- Occupation: political activist
- Known for: 2008 imprisonment
- Political party: Progress Party of Equatorial Guinea

= Gumersindo Ramírez Faustino =

Equatoguinean political activist

Gumersindo Ramírez Faustino is an Equatoguinean political activist currently imprisoned on weapons possession charges. His imprisonment has drawn protest from the US State Department and Amnesty International, the latter of which considers him to be a prisoner of conscience.

Ramírez Faustino was active with the Progress Party of Equatorial Guinea (PPGE), a banned political party opposing the long-dominant Democratic Party of Equatorial Guinea. In late March 2008, he was arrested without a warrant. Within a week, fellow PPGE activists Cruz Obiang Ebele, Emiliano Esono Michá, Juan Ecomo Ndong, Gerardo Angüe Mangue, and Bonifacio Nguema Ndong were also arrested. He was held for two months at the police station, turning which time he was allegedly tortured.

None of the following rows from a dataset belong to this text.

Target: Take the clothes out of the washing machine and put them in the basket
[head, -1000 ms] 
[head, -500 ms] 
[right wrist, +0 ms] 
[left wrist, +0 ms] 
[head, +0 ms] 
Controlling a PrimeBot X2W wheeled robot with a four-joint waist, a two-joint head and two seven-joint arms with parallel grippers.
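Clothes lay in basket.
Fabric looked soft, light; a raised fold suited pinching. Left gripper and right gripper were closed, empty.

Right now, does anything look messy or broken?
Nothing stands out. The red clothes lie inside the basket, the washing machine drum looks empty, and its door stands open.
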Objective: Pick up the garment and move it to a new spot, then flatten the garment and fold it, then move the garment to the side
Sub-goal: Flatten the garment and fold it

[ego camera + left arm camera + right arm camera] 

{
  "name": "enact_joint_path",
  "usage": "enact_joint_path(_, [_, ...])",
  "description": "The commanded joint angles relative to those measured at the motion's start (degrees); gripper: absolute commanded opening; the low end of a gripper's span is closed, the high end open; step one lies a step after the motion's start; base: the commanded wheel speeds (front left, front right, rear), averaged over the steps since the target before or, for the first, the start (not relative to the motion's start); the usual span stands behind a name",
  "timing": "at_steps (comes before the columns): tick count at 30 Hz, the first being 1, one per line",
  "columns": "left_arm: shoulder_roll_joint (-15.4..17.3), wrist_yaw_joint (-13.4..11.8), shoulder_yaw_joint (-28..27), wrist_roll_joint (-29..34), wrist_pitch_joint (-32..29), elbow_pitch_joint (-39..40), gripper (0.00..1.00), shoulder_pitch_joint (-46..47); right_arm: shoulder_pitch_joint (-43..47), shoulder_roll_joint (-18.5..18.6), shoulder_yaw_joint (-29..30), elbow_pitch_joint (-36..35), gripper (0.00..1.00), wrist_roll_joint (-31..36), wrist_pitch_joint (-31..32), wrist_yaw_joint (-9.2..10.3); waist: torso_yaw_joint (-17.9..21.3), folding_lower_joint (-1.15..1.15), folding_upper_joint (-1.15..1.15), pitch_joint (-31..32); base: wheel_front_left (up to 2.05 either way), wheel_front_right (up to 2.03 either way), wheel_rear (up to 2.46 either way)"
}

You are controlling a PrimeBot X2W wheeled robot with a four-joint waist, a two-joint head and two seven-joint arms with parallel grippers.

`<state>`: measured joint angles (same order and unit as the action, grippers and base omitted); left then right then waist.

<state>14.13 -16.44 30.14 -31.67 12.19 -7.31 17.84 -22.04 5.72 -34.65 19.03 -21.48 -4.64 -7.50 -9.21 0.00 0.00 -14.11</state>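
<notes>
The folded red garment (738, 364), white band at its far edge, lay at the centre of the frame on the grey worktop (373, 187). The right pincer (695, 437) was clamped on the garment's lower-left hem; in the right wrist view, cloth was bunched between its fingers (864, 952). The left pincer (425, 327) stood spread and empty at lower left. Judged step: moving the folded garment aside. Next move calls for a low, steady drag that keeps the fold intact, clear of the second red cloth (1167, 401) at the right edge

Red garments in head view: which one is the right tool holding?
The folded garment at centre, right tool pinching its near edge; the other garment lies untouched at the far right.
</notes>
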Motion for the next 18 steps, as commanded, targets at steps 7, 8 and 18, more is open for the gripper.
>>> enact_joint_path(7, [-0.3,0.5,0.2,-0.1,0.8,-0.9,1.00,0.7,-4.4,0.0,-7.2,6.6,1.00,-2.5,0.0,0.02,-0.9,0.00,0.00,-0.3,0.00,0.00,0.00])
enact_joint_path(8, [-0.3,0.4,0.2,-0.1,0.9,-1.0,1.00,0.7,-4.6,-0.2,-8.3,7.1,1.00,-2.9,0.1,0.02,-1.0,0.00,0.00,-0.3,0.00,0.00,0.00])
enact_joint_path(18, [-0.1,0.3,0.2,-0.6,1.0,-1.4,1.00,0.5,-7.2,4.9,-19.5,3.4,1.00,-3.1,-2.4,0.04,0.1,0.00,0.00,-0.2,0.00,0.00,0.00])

In May 2008, the six men were charged with knowledge of a weapons cache in the home of another PPGE activist, Saturnino Ncogo. Ncogo had died in prison on early March in suspicious circumstances. Authorities alleged he had thrown himself from the top bunk of his cell to commit suicide, but relatives received his body in an advanced state of decomposition, and no investigation was ever conducted. According to Amnesty International, the six men were given an unfair trial at which no evidence was presented save the weapons from Ncogo's home and the statements the six had made under duress; in addition, the six defendants alleged that police had altered their statements after the defendants had signed them.

Despite being charged with unrelated crimes, the six were tried alongside Simon Mann, a UK national who had helped to organize a 2004 coup attempt. The six PPGE members were given sentences of one to five years apiece.

The US State Department considers Ramírez Faustino a political prisoner, and has objected to his continued imprisonment. Amnesty International named him a prisoner of conscience, and has called for his immediate release.